2. Accounting Policies
2.1. Basis of Preparation of Financial Statements
The financial statements have been prepared under the historical cost convention and in accordance with Financial Reporting Standard 102 section 1A Small Entities "The Financial Reporting Standard applicable in the UK and Republic of Ireland" and the Companies Act 2006.
2.2. Turnover
Turnover is measured at the fair value of the consideration received or receivable, net of discounts and value added taxes. Turnover includes revenue earned from the sale of goods and from the rendering of services. Turnover is reduced for estimated customer returns, rebates and other similar allowances.

Rendering of services
Turnover from the rendering of services is recognised by reference to the stage of completion of the contract. The stage of completion of a contract is measured by comparing the costs incurred for work performed to date to the total estimated contract costs. Turnover is only recognised to the extent of recoverable expenses when the outcome of a contract cannot be estimated reliably.
2.3. Intangible Fixed Assets and Amortisation - Other Intangible
Other intangible assets are Goodwill. It is amortised to profit and loss account over its estimated economic life of 5 years.
2.4. Tangible Fixed Assets and Depreciation
Tangible fixed assets are measured at cost less accumulated depreciation and any accumulated impairment losses. Depreciation is provided at rates calculated to write off the cost of the fixed assets, less their estimated residual value, over their expected useful lives on the following bases:
Motor Vehicles 20% Straight Line
Fixtures & Fittings 20% Straight Line
2.5. Leasing and Hire Purchase Contracts
Assets obtained under finance leases are capitalised as tangible fixed assets. Assets acquired under finance leases are depreciated over the shorter of the lease term and their useful lives.

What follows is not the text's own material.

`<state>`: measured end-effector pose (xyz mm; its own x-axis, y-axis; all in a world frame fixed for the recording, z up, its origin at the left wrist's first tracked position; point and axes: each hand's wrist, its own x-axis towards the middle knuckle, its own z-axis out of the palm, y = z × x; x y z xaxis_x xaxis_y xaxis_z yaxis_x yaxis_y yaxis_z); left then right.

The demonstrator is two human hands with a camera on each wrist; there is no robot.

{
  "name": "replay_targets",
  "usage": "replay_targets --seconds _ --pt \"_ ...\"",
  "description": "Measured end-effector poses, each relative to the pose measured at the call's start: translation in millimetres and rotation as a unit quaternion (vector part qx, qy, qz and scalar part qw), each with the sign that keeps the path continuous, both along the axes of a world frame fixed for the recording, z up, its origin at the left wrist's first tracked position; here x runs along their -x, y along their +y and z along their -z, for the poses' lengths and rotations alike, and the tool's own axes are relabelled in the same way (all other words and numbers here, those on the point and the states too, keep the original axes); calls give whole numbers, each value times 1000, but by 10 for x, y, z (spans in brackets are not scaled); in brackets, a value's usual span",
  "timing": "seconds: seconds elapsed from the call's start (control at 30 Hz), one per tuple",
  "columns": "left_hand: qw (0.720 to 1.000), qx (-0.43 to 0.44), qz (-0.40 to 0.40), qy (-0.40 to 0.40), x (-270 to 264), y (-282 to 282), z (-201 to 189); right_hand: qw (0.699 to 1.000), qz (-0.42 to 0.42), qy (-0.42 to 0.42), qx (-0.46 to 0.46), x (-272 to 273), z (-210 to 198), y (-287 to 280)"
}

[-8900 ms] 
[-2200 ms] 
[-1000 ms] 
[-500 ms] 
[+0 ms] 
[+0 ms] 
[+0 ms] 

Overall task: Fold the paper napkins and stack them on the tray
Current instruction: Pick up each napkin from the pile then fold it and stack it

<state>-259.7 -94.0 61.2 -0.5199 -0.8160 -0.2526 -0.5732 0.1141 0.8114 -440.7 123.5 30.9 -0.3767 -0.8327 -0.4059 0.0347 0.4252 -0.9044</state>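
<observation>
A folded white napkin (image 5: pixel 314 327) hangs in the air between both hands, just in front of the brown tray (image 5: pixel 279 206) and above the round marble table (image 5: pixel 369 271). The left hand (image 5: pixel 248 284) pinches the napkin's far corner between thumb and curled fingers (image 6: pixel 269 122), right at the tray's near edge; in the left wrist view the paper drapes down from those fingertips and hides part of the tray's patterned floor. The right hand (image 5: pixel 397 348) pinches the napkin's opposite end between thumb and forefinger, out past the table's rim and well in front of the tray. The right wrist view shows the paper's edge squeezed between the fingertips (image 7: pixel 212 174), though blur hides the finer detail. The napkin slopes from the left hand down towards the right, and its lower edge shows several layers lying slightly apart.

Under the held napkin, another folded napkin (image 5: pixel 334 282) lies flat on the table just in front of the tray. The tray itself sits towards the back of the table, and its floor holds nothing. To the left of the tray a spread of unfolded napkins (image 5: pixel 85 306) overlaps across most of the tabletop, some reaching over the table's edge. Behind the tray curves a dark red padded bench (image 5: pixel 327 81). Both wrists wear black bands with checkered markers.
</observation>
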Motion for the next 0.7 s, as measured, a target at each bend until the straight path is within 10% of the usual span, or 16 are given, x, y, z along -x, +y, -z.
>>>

Assets acquired under hire purchase contracts are depreciated over their useful lives. Finance leases are those where substantially all of the benefits and risks of ownership are assumed by the company. Obligations under such agreements are included in the creditors net of the finance charge allocated to future periods. The finance element of the rental payment is charged to the profit and loss account so as to produce a constant periodic rate of charge on the net obligation outstanding in each period.

Rentals applicable to operating leases where substantially all of the benefits and risks of ownership remain with the lessor are charged to profit and loss account as incurred.
2.6. Stocks and Work in Progress
Stocks and work in progress are valued at the lower of cost and net realisable value after making due allowance for obsolete and slow-moving stocks. Cost includes all direct costs and an appropriate proportion of fixed and variable overheads. Work-in-progress is reflected in the accounts on a contract by contract basis by recording turnover and related costs as contract activity progresses.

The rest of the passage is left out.